- _Exercise prompt_
All the data below should be printed again without a single difference.

- _Dataset section_
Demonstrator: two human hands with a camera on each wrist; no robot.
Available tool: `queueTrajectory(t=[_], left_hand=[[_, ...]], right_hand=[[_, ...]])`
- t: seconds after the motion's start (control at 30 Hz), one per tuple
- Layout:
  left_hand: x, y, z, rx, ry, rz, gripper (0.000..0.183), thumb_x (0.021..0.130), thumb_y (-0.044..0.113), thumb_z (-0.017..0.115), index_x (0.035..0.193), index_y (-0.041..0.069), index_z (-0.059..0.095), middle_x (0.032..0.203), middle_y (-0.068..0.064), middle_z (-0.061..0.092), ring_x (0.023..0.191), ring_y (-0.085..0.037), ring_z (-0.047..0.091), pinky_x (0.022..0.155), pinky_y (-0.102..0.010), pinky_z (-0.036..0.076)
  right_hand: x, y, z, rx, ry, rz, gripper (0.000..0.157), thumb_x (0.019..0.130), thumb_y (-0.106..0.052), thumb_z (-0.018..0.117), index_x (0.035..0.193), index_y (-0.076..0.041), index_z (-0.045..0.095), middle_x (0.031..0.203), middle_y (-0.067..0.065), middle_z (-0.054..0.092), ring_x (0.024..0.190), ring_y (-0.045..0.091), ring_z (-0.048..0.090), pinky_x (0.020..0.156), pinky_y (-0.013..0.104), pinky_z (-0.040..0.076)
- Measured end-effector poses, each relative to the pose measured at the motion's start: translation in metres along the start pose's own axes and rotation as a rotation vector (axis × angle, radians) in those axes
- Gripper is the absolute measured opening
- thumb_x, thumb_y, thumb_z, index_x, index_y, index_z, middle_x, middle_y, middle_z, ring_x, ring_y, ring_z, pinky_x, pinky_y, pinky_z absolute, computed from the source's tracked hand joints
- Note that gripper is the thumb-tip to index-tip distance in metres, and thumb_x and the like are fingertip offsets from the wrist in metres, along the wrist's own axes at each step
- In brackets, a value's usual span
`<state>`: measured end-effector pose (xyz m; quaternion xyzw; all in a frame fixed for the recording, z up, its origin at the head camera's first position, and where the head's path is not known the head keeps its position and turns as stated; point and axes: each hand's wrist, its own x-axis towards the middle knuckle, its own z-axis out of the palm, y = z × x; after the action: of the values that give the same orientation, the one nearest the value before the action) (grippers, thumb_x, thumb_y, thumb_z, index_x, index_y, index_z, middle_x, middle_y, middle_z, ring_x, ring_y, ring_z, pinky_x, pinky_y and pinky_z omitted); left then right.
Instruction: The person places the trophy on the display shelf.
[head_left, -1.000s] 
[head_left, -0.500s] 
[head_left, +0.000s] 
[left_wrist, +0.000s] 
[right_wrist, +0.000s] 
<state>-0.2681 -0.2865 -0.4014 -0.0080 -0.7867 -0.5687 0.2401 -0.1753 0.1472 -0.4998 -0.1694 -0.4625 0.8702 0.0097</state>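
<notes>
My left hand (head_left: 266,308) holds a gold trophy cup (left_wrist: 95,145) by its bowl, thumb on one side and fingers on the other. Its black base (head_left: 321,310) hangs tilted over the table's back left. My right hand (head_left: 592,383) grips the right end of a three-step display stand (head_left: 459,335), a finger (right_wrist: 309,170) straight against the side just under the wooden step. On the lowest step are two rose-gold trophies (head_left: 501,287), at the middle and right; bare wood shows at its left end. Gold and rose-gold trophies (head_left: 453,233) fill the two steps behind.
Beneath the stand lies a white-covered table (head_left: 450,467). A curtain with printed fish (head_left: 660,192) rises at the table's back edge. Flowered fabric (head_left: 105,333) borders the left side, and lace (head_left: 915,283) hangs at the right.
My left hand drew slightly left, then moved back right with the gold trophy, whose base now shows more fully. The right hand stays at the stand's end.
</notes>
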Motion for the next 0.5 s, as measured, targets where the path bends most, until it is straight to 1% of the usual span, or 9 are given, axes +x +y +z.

- _Result for this task_
Demonstrator: two human hands with a camera on each wrist; no robot.
Available tool: `queueTrajectory(t=[_], left_hand=[[_, ...]], right_hand=[[_, ...]])`
- t: seconds after the motion's start (control at 30 Hz), one per tuple
- Layout:
  left_hand: x, y, z, rx, ry, rz, gripper (0.000..0.183), thumb_x (0.021..0.130), thumb_y (-0.044..0.113), thumb_z (-0.017..0.115), index_x (0.035..0.193), index_y (-0.041..0.069), index_z (-0.059..0.095), middle_x (0.032..0.203), middle_y (-0.068..0.064), middle_z (-0.061..0.092), ring_x (0.023..0.191), ring_y (-0.085..0.037), ring_z (-0.047..0.091), pinky_x (0.022..0.155), pinky_y (-0.102..0.010), pinky_z (-0.036..0.076)
  right_hand: x, y, z, rx, ry, rz, gripper (0.000..0.157), thumb_x (0.019..0.130), thumb_y (-0.106..0.052), thumb_z (-0.018..0.117), index_x (0.035..0.193), index_y (-0.076..0.041), index_z (-0.045..0.095), middle_x (0.031..0.203), middle_y (-0.067..0.065), middle_z (-0.054..0.092), ring_x (0.024..0.190), ring_y (-0.045..0.091), ring_z (-0.048..0.090), pinky_x (0.020..0.156), pinky_y (-0.013..0.104), pinky_z (-0.040..0.076)
- Measured end-effector poses, each relative to the pose measured at the motion's start: translation in metres along the start pose's own axes and rotation as a rotation vector (axis × angle, radians) in those axes
- Gripper is the absolute measured opening
- thumb_x, thumb_y, thumb_z, index_x, index_y, index_z, middle_x, middle_y, middle_z, ring_x, ring_y, ring_z, pinky_x, pinky_y, pinky_z absolute, computed from the source's tracked hand joints
- Note that gripper is the thumb-tip to index-tip distance in metres, and thumb_x and the like are fingertip offsets from the wrist in metres, along the wrist's own axes at each step
- In brackets, a value's usual span
`<state>`: measured end-effector pose (xyz m; quaternion xyzw; all in a frame fixed for the recording, z up, its origin at the head camera's first position, and where the head's path is not known the head keeps its position and turns as stated; point and axes: each hand's wrist, its own x-axis towards the middle knuckle, its own z-axis out of the palm, y = z × x; after the action: of the values that give the same orientation, the one nearest the value before the action) (grippers, thumb_x, thumb_y, thumb_z, index_x, index_y, index_z, middle_x, middle_y, middle_z, ring_x, ring_y, ring_z, pinky_x, pinky_y and pinky_z omitted); left then right.
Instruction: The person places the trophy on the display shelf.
[head_left, -1.000s] 
[head_left, -0.500s] 
[head_left, +0.000s] 
[left_wrist, +0.000s] 
[right_wrist, +0.000s] 
<state>-0.2681 -0.2865 -0.4014 -0.0080 -0.7867 -0.5687 0.2401 -0.1753 0.1472 -0.4998 -0.1694 -0.4625 0.8702 0.0097</state>
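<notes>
My left hand (head_left: 266,308) holds a gold trophy cup (left_wrist: 95,145) by its bowl, thumb on one side and fingers on the other. Its black base (head_left: 321,310) hangs tilted over the table's back left. My right hand (head_left: 592,383) grips the right end of a three-step display stand (head_left: 459,335), a finger (right_wrist: 309,170) straight against the side just under the wooden step. On the lowest step are two rose-gold trophies (head_left: 501,287), at the middle and right; bare wood shows at its left end. Gold and rose-gold trophies (head_left: 453,233) fill the two steps behind.
Beneath the stand lies a white-covered table (head_left: 450,467). A curtain with printed fish (head_left: 660,192) rises at the table's back edge. Flowered fabric (head_left: 105,333) borders the left side, and lace (head_left: 915,283) hangs at the right.
My left hand drew slightly left, then moved back right with the gold trophy, whose base now shows more fully. The right hand stays at the stand's end.
</notes>
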Motion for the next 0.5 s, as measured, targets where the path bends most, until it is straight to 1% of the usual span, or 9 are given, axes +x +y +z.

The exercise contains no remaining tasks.